Segment Start: Dataset excerpt

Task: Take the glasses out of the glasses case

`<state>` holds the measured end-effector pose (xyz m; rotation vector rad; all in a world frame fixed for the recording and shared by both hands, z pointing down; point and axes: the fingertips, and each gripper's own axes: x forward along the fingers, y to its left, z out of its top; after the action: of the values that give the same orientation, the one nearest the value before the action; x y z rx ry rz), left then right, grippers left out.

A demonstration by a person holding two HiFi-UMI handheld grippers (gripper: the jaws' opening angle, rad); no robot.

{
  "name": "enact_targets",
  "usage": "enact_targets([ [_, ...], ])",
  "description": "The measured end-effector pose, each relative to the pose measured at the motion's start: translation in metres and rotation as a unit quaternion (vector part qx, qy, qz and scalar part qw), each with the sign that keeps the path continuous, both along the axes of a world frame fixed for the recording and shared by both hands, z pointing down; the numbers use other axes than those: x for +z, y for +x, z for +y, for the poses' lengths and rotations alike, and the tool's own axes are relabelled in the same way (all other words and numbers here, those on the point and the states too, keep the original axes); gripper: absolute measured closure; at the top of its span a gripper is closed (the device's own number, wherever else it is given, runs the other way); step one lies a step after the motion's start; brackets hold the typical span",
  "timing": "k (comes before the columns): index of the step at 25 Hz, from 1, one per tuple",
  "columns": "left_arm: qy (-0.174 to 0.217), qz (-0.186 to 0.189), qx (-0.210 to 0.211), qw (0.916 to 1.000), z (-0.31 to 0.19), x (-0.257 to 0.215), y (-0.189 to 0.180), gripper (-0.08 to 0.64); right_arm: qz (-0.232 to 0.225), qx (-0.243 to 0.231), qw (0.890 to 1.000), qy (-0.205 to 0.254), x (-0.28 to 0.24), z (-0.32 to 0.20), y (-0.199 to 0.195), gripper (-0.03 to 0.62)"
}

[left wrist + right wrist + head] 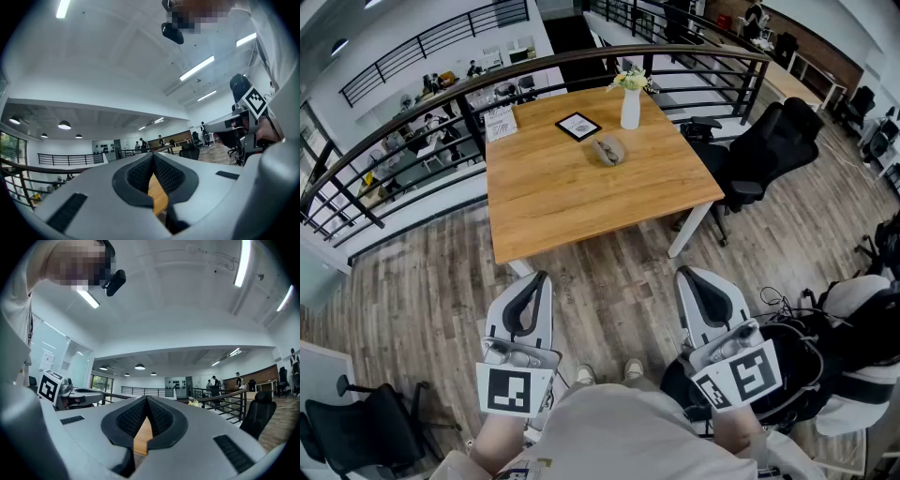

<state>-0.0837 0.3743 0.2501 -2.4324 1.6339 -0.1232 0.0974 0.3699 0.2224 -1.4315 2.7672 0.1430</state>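
Note:
A grey glasses case (608,149) lies on the wooden table (553,202), toward its far side, near the vase. Both grippers are held level over the floor, well short of the table's near edge. My left gripper (536,278) is at the lower left of the head view, its jaws together at the tips with nothing between them. The left gripper's (152,157) pads meet in its own view. My right gripper (692,275) is at the lower right, also shut and empty, and the right gripper's (147,400) tips touch in its own view. No glasses are visible.
On the table stand a white vase with flowers (630,105), a black framed card (578,126) and a printed sheet (501,122). A black office chair (769,150) sits right of the table. A railing (412,108) runs behind it. Another chair (356,431) and bags (853,356) flank me.

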Motion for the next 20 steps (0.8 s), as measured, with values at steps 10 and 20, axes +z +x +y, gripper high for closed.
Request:
enact_targets([
  [10,-0.004,0.0,-0.005,1.0,-0.007,0.001,0.01,0.545,-0.013,0.001,1.0,0.0,0.001,-0.011,0.016,0.568],
  [20,-0.013,-0.004,-0.018,0.9998,-0.023,0.006,0.036,0.545,-0.016,-0.019,1.0,-0.007,0.009,-0.028,0.039,0.568],
])
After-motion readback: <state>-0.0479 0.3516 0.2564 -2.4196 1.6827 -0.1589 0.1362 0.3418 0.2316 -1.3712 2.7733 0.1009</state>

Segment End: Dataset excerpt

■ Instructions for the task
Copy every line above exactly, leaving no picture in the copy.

■ Result for this exercise
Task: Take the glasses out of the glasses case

`<state>` holds the measured end-effector pose (xyz m; rotation vector rad; all in a world frame fixed for the recording and shared by both hands, z pointing down; point and axes: the fingertips, and each gripper's own axes: x forward along the fingers, y to its left, z out of its top; after the action: of the values that give the same orientation, the one nearest the value before the action; x y z rx ry rz), left then right, grippers left out.

A demonstration by a person holding two HiFi-UMI handheld grippers (gripper: the jaws' opening angle, rad); no robot.

{
  "name": "enact_targets",
  "usage": "enact_targets([ [_, ...], ])",
  "description": "The measured end-effector pose, each relative to the pose measured at the motion's start: translation in metres and rotation as a unit quaternion (vector part qx, qy, qz and scalar part qw), each with the sign that keeps the path continuous, both along the axes of a world frame fixed for the recording and shared by both hands, z pointing down; the numbers use other axes than those: x for +z, y for +x, z for +y, for the poses' lengths and rotations alike, and the tool's own axes are relabelled in the same way (all other words and numbers here, those on the point and the states too, keep the original axes); gripper: absolute measured closure; at the top of its span a gripper is closed (the device's own number, wherever else it is given, runs the other way); step one lies a step after the motion's start; brackets hold the typical span",
  "timing": "k (comes before the columns): index of the step at 25 Hz, from 1, one per tuple",
  "columns": "left_arm: qy (-0.174 to 0.217), qz (-0.186 to 0.189), qx (-0.210 to 0.211), qw (0.916 to 1.000), z (-0.31 to 0.19), x (-0.257 to 0.215), y (-0.189 to 0.180), gripper (-0.08 to 0.64); right_arm: qz (-0.232 to 0.225), qx (-0.243 to 0.231), qw (0.890 to 1.000), qy (-0.205 to 0.254), x (-0.28 to 0.24), z (-0.32 to 0.20), y (-0.199 to 0.195), gripper (-0.03 to 0.62)"
}

[left wrist + right wrist + head] 

<state>-0.0837 0.3743 0.2501 -2.4324 1.6339 -0.1232 0.0974 0.3699 0.2224 -1.4315 2.7672 0.1430</state>
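Note:
A grey glasses case (608,149) lies on the wooden table (553,202), toward its far side, near the vase. Both grippers are held level over the floor, well short of the table's near edge. My left gripper (536,278) is at the lower left of the head view, its jaws together at the tips with nothing between them. The left gripper's (152,157) pads meet in its own view. My right gripper (692,275) is at the lower right, also shut and empty, and the right gripper's (147,400) tips touch in its own view. No glasses are visible.
On the table stand a white vase with flowers (630,105), a black framed card (578,126) and a printed sheet (501,122). A black office chair (769,150) sits right of the table. A railing (412,108) runs behind it. Another chair (356,431) and bags (853,356) flank me.
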
Motion for the next 20 steps (0.8 s), as measured, with values at steps 10 and 20, axes +z +x +y, gripper high for closed.
Request:
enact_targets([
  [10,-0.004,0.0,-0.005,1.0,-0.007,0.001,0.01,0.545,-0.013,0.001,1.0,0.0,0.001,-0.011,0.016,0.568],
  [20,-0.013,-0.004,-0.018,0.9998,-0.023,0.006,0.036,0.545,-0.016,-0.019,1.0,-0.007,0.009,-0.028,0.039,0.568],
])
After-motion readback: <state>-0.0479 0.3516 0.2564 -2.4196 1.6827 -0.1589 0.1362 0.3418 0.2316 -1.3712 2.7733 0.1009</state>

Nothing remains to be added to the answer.